◆ DIRECTIONS ◆
Under this line are the records; write out word for word the part that begins at the line containing "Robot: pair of" and ends at the line containing "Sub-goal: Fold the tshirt", and no more.

◆ SOURCE MATERIAL ◆
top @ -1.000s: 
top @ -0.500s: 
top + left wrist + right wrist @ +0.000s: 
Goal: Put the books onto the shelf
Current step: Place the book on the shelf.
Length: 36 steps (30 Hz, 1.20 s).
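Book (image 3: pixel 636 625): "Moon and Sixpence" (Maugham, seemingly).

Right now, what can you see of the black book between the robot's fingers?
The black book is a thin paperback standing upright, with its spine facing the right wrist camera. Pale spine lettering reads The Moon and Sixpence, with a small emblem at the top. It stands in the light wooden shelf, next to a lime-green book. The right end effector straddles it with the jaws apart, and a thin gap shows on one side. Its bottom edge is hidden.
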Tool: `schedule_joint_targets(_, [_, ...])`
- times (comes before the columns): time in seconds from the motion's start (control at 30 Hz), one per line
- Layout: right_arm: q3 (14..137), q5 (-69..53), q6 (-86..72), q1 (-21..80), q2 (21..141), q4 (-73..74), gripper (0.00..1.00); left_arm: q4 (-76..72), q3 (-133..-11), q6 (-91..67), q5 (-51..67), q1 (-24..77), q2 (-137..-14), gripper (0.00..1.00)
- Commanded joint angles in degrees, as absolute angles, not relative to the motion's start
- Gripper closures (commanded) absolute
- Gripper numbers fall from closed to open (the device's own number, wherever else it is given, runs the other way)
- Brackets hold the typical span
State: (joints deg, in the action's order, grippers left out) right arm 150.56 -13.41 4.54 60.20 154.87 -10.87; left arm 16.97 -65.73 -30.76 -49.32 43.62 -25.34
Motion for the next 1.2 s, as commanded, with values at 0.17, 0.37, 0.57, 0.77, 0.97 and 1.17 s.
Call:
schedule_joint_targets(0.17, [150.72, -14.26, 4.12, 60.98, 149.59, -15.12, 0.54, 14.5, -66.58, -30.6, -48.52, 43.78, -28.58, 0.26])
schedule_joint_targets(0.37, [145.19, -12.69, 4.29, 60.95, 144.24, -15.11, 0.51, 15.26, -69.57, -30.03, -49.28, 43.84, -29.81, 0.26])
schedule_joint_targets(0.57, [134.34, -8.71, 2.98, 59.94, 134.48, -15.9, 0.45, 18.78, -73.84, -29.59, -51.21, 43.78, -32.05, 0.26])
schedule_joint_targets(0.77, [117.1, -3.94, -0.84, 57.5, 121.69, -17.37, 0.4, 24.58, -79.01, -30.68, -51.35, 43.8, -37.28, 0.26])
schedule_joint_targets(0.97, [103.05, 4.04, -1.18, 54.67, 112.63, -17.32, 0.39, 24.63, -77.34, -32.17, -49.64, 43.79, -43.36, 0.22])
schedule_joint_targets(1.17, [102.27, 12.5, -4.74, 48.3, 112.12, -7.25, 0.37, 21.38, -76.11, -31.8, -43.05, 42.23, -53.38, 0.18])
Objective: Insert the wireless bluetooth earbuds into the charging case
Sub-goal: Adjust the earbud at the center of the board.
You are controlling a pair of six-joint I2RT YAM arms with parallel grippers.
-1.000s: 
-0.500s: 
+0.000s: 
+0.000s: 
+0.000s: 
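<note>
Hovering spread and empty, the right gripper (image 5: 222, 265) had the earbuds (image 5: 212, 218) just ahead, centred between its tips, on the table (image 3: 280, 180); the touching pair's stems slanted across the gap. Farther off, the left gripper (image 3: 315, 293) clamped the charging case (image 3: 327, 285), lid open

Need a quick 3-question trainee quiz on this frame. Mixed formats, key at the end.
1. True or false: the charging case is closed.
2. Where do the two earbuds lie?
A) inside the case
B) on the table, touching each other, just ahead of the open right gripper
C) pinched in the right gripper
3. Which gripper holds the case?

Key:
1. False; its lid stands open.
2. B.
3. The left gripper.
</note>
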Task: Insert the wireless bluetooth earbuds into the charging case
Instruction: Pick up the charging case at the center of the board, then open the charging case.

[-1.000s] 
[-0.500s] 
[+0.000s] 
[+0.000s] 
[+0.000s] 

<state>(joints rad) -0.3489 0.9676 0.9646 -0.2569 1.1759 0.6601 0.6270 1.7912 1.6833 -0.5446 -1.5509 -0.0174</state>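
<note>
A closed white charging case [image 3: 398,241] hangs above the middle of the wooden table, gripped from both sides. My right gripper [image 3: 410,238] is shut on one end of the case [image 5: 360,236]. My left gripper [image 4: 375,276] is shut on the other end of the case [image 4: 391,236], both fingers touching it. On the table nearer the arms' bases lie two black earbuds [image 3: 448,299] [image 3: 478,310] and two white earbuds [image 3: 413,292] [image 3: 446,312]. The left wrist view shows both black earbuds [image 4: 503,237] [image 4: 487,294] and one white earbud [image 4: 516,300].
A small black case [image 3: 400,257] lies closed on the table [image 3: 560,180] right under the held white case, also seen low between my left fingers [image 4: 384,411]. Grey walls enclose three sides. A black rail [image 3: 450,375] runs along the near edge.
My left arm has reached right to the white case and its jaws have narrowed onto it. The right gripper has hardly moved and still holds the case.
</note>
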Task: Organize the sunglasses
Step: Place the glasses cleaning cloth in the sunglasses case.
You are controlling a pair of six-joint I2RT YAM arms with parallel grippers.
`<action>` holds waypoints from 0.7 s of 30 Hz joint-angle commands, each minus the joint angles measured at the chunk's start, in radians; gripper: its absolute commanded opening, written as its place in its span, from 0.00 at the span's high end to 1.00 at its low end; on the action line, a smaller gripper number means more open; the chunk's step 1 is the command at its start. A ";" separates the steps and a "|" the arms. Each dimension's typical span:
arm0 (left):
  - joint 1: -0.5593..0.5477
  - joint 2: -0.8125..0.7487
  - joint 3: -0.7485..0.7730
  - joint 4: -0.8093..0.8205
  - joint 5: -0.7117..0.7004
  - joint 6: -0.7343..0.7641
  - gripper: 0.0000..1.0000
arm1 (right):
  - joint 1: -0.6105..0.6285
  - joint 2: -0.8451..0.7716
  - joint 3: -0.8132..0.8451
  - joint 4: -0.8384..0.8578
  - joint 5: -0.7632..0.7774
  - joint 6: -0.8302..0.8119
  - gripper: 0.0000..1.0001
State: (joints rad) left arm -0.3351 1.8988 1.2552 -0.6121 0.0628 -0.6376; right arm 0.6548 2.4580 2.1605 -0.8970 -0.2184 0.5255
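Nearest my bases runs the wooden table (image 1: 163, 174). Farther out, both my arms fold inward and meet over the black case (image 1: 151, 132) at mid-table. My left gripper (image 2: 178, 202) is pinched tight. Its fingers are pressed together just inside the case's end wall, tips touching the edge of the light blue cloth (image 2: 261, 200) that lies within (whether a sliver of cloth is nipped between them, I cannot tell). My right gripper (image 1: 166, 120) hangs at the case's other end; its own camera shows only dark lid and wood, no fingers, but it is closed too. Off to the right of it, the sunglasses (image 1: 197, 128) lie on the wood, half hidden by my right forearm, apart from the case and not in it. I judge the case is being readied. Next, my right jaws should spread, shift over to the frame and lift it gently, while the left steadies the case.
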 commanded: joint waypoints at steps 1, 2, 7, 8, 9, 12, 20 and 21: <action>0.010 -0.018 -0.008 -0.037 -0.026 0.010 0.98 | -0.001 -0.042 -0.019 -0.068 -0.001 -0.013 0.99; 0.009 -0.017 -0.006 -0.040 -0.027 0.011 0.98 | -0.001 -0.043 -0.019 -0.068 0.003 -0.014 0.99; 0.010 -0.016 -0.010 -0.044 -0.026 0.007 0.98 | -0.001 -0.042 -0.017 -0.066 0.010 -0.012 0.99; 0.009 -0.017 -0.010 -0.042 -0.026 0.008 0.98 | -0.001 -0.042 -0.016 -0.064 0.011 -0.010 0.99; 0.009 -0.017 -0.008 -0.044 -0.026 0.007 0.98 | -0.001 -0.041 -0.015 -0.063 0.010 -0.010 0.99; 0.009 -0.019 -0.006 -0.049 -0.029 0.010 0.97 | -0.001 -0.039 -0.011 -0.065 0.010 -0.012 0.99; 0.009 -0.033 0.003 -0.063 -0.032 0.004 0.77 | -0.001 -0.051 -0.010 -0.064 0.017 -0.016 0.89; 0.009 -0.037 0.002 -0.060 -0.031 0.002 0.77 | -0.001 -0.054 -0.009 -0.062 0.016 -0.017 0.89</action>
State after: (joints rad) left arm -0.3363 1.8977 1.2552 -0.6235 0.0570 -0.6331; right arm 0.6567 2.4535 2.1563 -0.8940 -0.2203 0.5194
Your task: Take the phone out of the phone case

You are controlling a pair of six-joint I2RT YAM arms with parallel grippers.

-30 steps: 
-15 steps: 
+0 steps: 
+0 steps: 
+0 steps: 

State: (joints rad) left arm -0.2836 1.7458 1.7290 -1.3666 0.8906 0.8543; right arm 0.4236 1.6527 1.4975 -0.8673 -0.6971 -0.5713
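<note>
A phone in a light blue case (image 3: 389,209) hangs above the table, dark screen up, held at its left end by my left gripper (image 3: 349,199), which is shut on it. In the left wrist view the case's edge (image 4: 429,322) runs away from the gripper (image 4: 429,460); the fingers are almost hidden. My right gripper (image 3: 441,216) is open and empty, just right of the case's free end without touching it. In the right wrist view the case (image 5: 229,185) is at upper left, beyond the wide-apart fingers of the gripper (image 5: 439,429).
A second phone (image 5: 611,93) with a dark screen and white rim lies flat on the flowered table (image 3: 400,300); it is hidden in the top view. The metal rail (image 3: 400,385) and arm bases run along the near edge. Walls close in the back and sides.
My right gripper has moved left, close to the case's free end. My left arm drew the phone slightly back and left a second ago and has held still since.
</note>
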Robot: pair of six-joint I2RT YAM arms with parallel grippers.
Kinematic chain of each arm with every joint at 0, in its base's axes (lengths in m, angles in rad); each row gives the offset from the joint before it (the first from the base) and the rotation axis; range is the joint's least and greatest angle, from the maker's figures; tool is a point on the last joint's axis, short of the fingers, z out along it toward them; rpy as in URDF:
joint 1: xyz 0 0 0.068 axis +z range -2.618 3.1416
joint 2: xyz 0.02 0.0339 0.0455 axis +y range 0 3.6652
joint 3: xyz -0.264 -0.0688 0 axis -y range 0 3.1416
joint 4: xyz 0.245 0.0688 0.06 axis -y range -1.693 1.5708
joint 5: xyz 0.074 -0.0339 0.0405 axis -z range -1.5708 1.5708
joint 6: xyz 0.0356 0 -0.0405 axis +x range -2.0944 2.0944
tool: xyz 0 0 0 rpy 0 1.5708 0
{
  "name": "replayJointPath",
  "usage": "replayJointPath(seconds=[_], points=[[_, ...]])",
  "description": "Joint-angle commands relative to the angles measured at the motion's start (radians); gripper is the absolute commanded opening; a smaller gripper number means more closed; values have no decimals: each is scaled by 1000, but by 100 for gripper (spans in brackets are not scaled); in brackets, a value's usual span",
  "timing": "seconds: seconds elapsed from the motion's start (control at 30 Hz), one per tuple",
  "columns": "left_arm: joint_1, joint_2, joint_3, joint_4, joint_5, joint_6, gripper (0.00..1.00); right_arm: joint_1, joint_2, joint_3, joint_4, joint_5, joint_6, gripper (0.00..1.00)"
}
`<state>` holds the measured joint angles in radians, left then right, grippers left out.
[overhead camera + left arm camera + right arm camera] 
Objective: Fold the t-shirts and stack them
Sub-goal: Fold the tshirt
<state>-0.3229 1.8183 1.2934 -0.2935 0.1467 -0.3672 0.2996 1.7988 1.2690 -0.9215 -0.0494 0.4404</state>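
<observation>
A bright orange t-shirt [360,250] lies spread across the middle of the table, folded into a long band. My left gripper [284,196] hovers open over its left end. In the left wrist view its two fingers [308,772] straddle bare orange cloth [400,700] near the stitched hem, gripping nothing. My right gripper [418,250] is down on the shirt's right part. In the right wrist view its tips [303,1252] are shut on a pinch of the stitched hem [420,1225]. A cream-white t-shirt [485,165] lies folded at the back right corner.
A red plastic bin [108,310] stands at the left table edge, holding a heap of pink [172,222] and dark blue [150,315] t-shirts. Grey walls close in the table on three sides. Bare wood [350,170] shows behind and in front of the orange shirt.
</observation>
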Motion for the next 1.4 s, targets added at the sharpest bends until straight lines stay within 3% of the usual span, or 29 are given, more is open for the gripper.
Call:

◆ EXERCISE RESPONSE ◆
Robot: pair of six-joint I2RT YAM arms with parallel grippers.
Kinematic chain of each arm with every joint at 0, in its base's axes (lengths in m, angles in rad); each row gives the offset from the joint before it (the first from the base) and the rotation axis; range is the joint's least and greatest angle, from the maker's figures; tool is a point on the last joint's axis, short of the fingers, z out along it toward them; rpy as in URDF:
joint 1: xyz 0 0 0.068 axis +z range -2.618 3.1416
joint 2: xyz 0.02 0.0339 0.0455 axis +y range 0 3.6652
joint 3: xyz -0.264 -0.0688 0 axis -y range 0 3.1416
joint 4: xyz 0.245 0.0688 0.06 axis -y range -1.693 1.5708
joint 5: xyz 0.074 -0.0339 0.0405 axis -z range -1.5708 1.5708
joint 6: xyz 0.0356 0 -0.0405 axis +x range -2.0944 2.0944
tool: xyz 0 0 0 rpy 0 1.5708 0
{
  "name": "replayJointPath",
  "usage": "replayJointPath(seconds=[_], points=[[_, ...]])",
  "description": "Joint-angle commands relative to the angles measured at the motion's start (radians); gripper is the absolute commanded opening; a smaller gripper number means more closed; values have no decimals: each is scaled by 1000, but by 100 for gripper (spans in brackets are not scaled); in brackets, a value's usual span",
  "timing": "seconds: seconds elapsed from the motion's start (control at 30 Hz), one per tuple",
  "columns": "left_arm: joint_1, joint_2, joint_3, joint_4, joint_5, joint_6, gripper (0.00..1.00); right_arm: joint_1, joint_2, joint_3, joint_4, joint_5, joint_6, gripper (0.00..1.00)"
}
`<state>` holds the measured joint angles in radians, left then right, grippers left out.
[overhead camera + left arm camera + right arm camera] 
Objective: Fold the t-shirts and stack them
Sub-goal: Fold the tshirt

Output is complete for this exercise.